:: WORK REQUEST ::
Print every line below. Match each one exactly.

======== GIVEN DATA

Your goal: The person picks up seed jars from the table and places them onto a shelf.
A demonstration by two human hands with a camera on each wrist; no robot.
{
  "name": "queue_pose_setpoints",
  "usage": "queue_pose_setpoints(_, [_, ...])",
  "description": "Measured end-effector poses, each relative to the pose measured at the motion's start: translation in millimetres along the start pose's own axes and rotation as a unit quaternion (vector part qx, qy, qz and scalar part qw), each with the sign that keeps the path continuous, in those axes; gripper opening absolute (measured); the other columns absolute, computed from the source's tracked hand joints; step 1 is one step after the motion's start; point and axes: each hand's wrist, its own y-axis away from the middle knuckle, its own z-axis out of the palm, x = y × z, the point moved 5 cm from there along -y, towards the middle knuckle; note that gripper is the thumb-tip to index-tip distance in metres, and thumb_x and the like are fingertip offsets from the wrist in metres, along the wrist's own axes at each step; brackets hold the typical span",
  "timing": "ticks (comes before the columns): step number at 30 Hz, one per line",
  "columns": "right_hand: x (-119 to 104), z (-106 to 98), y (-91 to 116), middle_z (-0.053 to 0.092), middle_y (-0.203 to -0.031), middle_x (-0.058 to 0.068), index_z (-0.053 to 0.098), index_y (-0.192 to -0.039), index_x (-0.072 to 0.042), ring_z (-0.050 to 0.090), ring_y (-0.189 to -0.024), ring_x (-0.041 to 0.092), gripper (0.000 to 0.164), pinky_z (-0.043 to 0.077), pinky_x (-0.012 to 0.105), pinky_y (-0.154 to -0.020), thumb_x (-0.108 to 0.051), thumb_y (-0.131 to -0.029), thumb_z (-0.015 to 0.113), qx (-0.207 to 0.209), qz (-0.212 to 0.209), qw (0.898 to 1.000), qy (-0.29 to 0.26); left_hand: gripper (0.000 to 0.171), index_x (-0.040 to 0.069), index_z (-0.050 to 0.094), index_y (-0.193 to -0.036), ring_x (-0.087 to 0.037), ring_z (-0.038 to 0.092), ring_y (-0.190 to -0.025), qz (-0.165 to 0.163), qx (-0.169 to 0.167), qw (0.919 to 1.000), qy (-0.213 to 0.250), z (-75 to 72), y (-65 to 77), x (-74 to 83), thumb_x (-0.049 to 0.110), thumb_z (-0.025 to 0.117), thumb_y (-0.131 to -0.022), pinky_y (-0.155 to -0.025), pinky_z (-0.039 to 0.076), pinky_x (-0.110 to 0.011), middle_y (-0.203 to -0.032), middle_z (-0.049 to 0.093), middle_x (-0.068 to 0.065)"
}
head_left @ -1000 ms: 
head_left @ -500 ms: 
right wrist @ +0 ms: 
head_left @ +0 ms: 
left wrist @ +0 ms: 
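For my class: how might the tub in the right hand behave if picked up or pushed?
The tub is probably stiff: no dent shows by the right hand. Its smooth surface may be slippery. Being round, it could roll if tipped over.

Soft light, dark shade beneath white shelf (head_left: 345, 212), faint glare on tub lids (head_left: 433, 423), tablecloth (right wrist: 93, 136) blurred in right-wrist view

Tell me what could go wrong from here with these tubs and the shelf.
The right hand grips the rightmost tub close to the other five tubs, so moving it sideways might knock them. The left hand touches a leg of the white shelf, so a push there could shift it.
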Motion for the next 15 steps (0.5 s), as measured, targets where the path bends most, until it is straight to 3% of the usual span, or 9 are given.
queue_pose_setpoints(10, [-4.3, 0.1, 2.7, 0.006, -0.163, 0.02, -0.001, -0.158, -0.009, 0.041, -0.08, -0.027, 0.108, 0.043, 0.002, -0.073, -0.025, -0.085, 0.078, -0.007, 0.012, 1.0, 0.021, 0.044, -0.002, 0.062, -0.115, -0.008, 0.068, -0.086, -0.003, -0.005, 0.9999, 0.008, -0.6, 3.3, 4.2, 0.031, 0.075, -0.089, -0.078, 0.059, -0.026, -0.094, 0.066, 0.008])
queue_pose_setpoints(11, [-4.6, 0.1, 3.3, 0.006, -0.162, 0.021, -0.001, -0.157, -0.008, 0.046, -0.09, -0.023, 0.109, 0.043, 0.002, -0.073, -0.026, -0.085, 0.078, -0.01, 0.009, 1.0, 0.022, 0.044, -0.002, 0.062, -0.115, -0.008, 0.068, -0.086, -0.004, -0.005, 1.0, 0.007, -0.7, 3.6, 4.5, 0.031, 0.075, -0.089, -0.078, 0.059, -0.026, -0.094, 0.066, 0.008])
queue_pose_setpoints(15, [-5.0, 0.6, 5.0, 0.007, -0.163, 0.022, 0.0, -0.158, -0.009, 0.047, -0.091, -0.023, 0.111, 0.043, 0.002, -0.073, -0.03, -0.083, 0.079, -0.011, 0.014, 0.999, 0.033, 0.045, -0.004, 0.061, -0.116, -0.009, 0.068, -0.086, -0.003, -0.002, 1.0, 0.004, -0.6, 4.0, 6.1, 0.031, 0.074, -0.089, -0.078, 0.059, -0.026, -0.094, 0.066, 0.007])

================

:: RESPONSE BOX ::
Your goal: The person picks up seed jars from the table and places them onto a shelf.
A demonstration by two human hands with a camera on each wrist; no robot.
{
  "name": "queue_pose_setpoints",
  "usage": "queue_pose_setpoints(_, [_, ...])",
  "description": "Measured end-effector poses, each relative to the pose measured at the motion's start: translation in millimetres along the start pose's own axes and rotation as a unit quaternion (vector part qx, qy, qz and scalar part qw), each with the sign that keeps the path continuous, in those axes; gripper opening absolute (measured); the other columns absolute, computed from the source's tracked hand joints; step 1 is one step after the motion's start; point and axes: each hand's wrist, its own y-axis away from the middle knuckle, its own z-axis out of the palm, x = y × z, the point moved 5 cm from there along -y, towards the middle knuckle; note that gripper is the thumb-tip to index-tip distance in metres, and thumb_x and the like are fingertip offsets from the wrist in metres, along the wrist's own axes at each step; brackets hold the typical span",
  "timing": "ticks (comes before the columns): step number at 30 Hz, one per line",
  "columns": "right_hand: x (-119 to 104), z (-106 to 98), y (-91 to 116), middle_z (-0.053 to 0.092), middle_y (-0.203 to -0.031), middle_x (-0.058 to 0.068), index_z (-0.053 to 0.098), index_y (-0.192 to -0.039), index_x (-0.072 to 0.042), ring_z (-0.050 to 0.090), ring_y (-0.189 to -0.024), ring_x (-0.041 to 0.092), gripper (0.000 to 0.164), pinky_z (-0.043 to 0.077), pinky_x (-0.012 to 0.105), pinky_y (-0.154 to -0.020), thumb_x (-0.108 to 0.051), thumb_y (-0.131 to -0.029), thumb_z (-0.015 to 0.113), qx (-0.207 to 0.209), qz (-0.212 to 0.209), qw (0.898 to 1.000), qy (-0.29 to 0.26); left_hand: gripper (0.000 to 0.171), index_x (-0.040 to 0.069), index_z (-0.050 to 0.094), index_y (-0.193 to -0.036), ring_x (-0.087 to 0.037), ring_z (-0.038 to 0.092), ring_y (-0.190 to -0.025), qz (-0.165 to 0.163), qx (-0.169 to 0.167), qw (0.919 to 1.000), qy (-0.213 to 0.250), z (-75 to 72), y (-65 to 77), x (-74 to 83), thumb_x (-0.049 to 0.110), thumb_z (-0.025 to 0.117), thumb_y (-0.131 to -0.022), pinky_y (-0.155 to -0.025), pinky_z (-0.039 to 0.076), pinky_x (-0.110 to 0.011), middle_y (-0.203 to -0.032), middle_z (-0.049 to 0.093), middle_x (-0.068 to 0.065)"
}
head_left @ -1000 ms: 
head_left @ -500 ms: 
right wrist @ +0 ms: 
head_left @ +0 ms: 
left wrist @ +0 ms: 
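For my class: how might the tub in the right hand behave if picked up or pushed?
The tub is probably stiff: no dent shows by the right hand. Its smooth surface may be slippery. Being round, it could roll if tipped over.

Soft light, dark shade beneath white shelf (head_left: 345, 212), faint glare on tub lids (head_left: 433, 423), tablecloth (right wrist: 93, 136) blurred in right-wrist view

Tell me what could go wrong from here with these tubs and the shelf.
The right hand grips the rightmost tub close to the other five tubs, so moving it sideways might knock them. The left hand touches a leg of the white shelf, so a push there could shift it.
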Motion for the next 15 steps (0.5 s), as measured, targets where the path bends most, until it is straight to 3% of the usual span, or 9 are given.
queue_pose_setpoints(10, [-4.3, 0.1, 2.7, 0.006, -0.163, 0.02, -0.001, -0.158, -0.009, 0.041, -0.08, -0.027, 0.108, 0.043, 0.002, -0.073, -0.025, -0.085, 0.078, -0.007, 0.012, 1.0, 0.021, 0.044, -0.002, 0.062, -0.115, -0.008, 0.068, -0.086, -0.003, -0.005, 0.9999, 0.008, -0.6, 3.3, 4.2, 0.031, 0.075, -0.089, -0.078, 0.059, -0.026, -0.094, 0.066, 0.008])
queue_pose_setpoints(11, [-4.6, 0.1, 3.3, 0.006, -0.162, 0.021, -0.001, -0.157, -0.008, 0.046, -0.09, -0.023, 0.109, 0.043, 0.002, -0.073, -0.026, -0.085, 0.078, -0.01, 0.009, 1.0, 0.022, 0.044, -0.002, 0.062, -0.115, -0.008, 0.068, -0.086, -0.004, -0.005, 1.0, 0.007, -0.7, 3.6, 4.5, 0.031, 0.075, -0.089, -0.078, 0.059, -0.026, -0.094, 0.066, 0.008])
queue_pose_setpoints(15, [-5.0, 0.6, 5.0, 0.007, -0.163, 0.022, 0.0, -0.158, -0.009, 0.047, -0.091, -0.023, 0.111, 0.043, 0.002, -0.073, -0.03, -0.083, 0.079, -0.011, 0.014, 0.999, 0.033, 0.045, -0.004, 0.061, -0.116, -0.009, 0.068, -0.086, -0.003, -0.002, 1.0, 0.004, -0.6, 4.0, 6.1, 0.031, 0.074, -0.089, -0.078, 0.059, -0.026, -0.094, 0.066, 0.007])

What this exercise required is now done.